Geoff Gannon February 18, 2006

On Paying a Fair Price

A reader recently sent me an email about Procter & Gamble (PG); that email prompted this post.

You’ll often here people say it’s okay to pay a fair price for a great business. Don’t listen to them. An investor never pays a fair price for anything. There is nothing fair about investing. Remember, there are two sides to every trade. A good investor makes his living by ripping other people off.

That is, after all, what Ben Graham’s Mr. Market metaphor is really all about – a sane man taking advantage of a lunatic. Despite the media’s coverage of the markets, we investors are not all in the same boat together. Investing is a zero – sum game. If you want to match the market, buy an index fund. If you want to beat it, you need to forget about fair prices.

All investments are ultimately cash to cash operations. Owning a great business has no value in and of itself. So, paying a fair price for a great business means you’re giving up as much as you’re getting. There’s no logic in that.

An investor may be wise to buy a great business at a higher price – to – earnings multiple than he is willing to pay for most businesses. But, that isn’t the same thing as paying a fair price. If your intrinsic value analysis shows a stock is currently trading at or above its true value, don’t buy it. It’s really that simple.

Performing an intrinsic value analysis is nothing like slapping a P/E multiple on a stock. A great business may justifiably command a higher price – to – earnings ratio, because of its growth factor. Let me reprint here what I had written in the Value Investing Encyclopedia about a company’s growth factor, because I’m sure many of you haven’t seen it.

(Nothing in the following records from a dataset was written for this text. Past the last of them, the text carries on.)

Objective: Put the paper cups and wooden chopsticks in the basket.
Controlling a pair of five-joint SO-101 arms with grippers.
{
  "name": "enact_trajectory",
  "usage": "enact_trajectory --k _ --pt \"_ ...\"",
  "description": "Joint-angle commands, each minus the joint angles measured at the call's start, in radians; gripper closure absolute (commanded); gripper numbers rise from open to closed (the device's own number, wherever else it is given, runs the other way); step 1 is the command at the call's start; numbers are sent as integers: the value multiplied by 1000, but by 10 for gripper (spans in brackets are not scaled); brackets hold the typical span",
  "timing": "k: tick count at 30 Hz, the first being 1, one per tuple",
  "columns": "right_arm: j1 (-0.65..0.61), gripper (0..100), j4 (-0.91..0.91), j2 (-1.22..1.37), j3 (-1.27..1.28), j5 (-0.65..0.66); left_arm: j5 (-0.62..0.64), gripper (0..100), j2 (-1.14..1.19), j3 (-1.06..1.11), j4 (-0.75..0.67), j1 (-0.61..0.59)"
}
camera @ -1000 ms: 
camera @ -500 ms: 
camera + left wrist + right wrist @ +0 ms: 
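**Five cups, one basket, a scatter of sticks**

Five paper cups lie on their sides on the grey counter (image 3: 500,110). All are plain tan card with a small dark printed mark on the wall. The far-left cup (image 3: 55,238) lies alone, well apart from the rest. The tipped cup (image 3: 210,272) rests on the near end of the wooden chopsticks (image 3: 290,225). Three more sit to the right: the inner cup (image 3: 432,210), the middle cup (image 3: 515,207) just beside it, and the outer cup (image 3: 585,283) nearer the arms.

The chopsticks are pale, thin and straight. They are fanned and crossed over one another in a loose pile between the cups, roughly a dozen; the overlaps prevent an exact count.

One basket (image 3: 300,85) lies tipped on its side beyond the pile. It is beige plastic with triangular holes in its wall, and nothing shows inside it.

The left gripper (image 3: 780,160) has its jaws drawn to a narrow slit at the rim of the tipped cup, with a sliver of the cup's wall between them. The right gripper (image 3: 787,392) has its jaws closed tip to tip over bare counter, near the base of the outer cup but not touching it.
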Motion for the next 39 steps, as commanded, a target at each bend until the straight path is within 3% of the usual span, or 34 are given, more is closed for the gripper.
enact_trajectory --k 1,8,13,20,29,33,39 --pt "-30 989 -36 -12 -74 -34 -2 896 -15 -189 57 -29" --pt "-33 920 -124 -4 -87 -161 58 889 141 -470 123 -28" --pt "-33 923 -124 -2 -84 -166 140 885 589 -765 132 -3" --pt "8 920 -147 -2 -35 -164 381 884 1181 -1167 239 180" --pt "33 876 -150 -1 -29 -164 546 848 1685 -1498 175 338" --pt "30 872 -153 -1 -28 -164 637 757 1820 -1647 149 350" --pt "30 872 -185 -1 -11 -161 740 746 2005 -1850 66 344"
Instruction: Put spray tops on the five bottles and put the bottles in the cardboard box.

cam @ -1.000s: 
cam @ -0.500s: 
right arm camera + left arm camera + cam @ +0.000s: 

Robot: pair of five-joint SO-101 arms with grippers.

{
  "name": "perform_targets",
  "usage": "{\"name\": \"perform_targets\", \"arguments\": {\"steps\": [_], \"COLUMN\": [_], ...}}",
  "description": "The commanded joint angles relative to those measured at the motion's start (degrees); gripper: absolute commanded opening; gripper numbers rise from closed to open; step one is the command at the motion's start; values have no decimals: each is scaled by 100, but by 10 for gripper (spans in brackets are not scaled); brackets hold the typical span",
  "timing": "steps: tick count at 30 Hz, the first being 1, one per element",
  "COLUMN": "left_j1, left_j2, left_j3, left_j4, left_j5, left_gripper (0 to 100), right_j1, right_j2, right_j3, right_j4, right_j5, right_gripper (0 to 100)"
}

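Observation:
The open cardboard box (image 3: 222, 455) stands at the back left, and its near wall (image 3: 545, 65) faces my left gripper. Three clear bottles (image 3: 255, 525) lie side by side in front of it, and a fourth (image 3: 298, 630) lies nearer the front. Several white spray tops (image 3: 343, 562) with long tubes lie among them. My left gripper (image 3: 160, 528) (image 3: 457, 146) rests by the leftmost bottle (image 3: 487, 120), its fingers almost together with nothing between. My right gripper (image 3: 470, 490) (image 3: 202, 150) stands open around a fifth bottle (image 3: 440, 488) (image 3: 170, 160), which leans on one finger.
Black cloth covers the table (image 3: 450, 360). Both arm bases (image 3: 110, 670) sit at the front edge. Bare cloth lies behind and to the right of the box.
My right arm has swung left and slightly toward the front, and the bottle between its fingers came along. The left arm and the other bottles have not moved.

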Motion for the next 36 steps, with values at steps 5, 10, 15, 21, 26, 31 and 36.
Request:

A business’ growth factor consists of two parts: the return on capital and the amount of unrealized growth within the franchise. The former governs profitability; the later governs growth.

Only a company that earns an extraordinary return on capital and can deploy additional capital within the franchise can be said to have a truly profitable growth factor. If a business’ return on capital is less than or equal to the average return on capital in the economy, then it does not have a positive growth factor regardless of its earnings growth rate. A company with a very high return on capital and no room left to deploy capital within the franchise will likewise not have a positive growth factor.

I hope to address the issue of just how valuable growth can be in my next post. I’ve only hinted at this before. For instance, I wrote that at a price of just over twenty times earnings, PetMed Express (PETS) was clearly a bargain. My intrinsic value analysis showed it was very cheap. Still, I didn’t buy it. That was a dumb mistake caused by relying on the crutch of conventional valuation metrics.

I hope to better explain my reasoning in the next post. For now, I just want to make clear that whenever I discuss the value of a franchise, I do not mean to suggest that wide moat companies should be purchased at a fair price. You must never pay a fair price for any business.

I will let Mr. Buffett present my case. As usual, I am quoting from Warren’s best letter, the 1992 letter to shareholders:

“What is ‘investing’ if it is not the act of seeking value at least sufficient to justify the amount paid? Consciously paying more for a stock than its calculated value – in the hope that it can soon be sold for a still-higher price – should be labeled speculation (which is neither illegal, immoral nor – in our view – financially fattening).”

“The investment shown by the discounted-flows-of-cash calculation to be the cheapest is the one that the investor should purchase – irrespective of whether the business grows or doesn’t, displays volatility or smoothness in its earnings, or carries a high price or low in relation to its current earnings and book value.”

“If we calculate the value of a common stock to be only slightly higher than its price, we’re not interested in buying. We believe this margin-of-safety principle, so strongly emphasized by Ben Graham, to be the cornerstone of investment success.”

Never pay a fair price for any business. Sometimes, it makes sense to buy a stock with a P/E over 20. It’s rare, but it happens. Sometimes, it makes sense to buy a stock with a price – to – book ratio of seven or eight. It’s rare, but it happens. Sometimes, it even makes sense to buy a stock with no earnings at all.

But, it never makes sense to pay more than you think a business is worth. Whenever you pay a price equal to or greater than your estimate of the intrinsic value of the business, you are speculating – regardless of the quality of the business in which you are buying shares.